# README
MemIAVL
Changelog
- Oct 11 2023:
- Forked from Cronos MemIAVL(https://github.com/crypto-org-chain/cronos/tree/v1.1.0-rc4/memiavl)
The Design
The idea of MemIAVL is to keep the whole chain state in memory as much as possible to speed up reads and writes.
- MemIAVL uses a write-ahead-log(WAL) to persist the changeset from transaction commit to speed up writes.
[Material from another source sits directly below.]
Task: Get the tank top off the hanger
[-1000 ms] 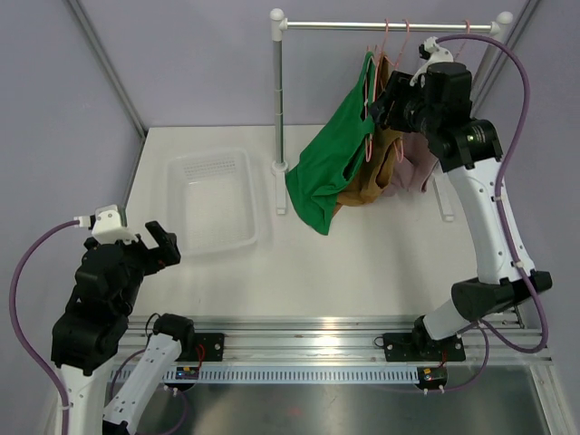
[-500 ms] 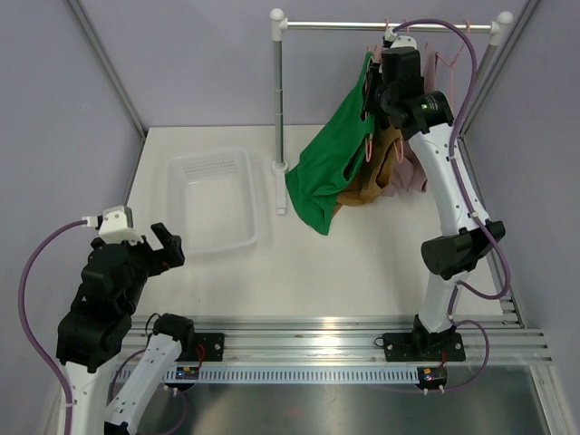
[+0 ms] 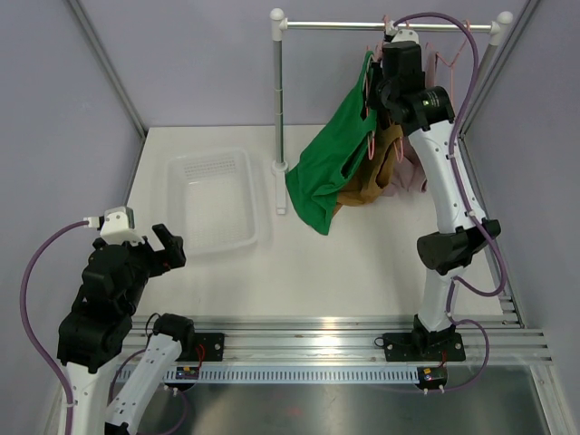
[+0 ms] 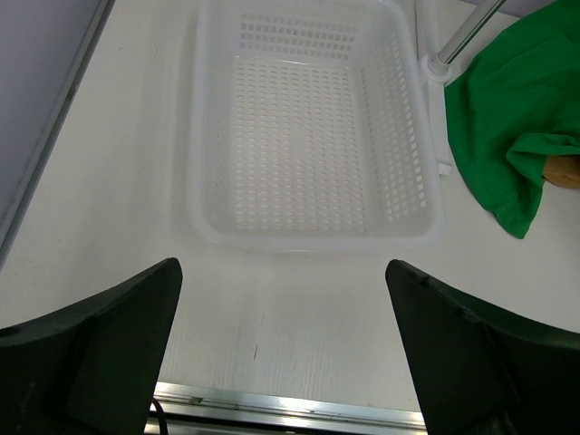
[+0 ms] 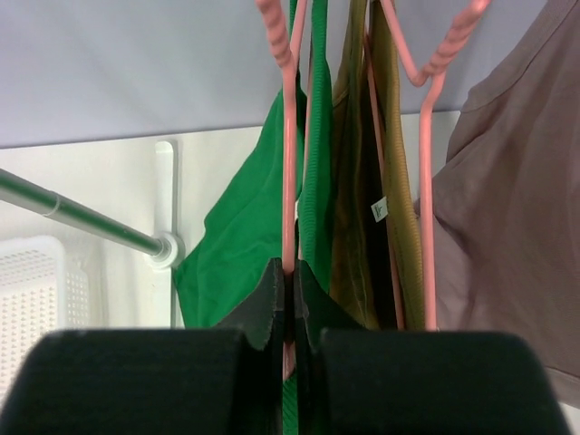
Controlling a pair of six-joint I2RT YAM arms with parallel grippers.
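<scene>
The right gripper [image 5: 291,294] has its jaws pressed together on the wire of a pink hanger [image 5: 292,181], which runs straight down between the fingertips; whether the ribbed strap just beside the wire is also pinched cannot be told; that strap belongs to the green tank top [image 5: 236,236], on this hanger at the left end of the row; in the top view the gripper sits high against the hanging clothes, just under the rail [image 3: 344,25], and the tank top drapes down and to the left, its hem near the table [image 3: 362,263]; next along hang an olive garment [image 5: 358,181] and a mauve garment [image 5: 507,227] on a second pink hanger [image 5: 428,136]; the left gripper [image 4: 281,268] hangs well apart with jaws spread wide, holding nothing, above the near rim of a white perforated basket [image 4: 313,237].
</scene>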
- Instead of updating and flushing nodes to disk, state changes at every height are actually only written to WAL file
- MemIAVL snapshots are taken periodically and written to disk to materialize the tree at some given height H
- Each snapshot is composed of 3 files per module, one for key/value pairs, one for leaf nodes and one for branch nodes
- After snapshot is taken, the snapshot files are then loaded with mmap for faster reads and lazy loading via page cache. At the same time, older WAL files will be truncated till the snapshot height
- Each MemIAVL tree is composed of 2 types of node: MemNode and Persistent Node
- All nodes are persistent nodes to start with. Each persistent node maps to some data stored on file
- During updates or insertion, persistent nodes will turn into MemNode
- MemNodes are nodes stores only in memory for all future read and writes
- If a node crash in the middle of commit, it will be able to load from the last snapshot and replay the WAL file to catch up to the last committed height
Advantages
- Better write amplification, we only need to write the change sets in real time which is much more compact than IAVL nodes, IAVL snapshot can be created in much lower frequency.
- Better read amplification, the IAVL snapshot is a plain file, the nodes are referenced with offset, the read amplification is simply 1.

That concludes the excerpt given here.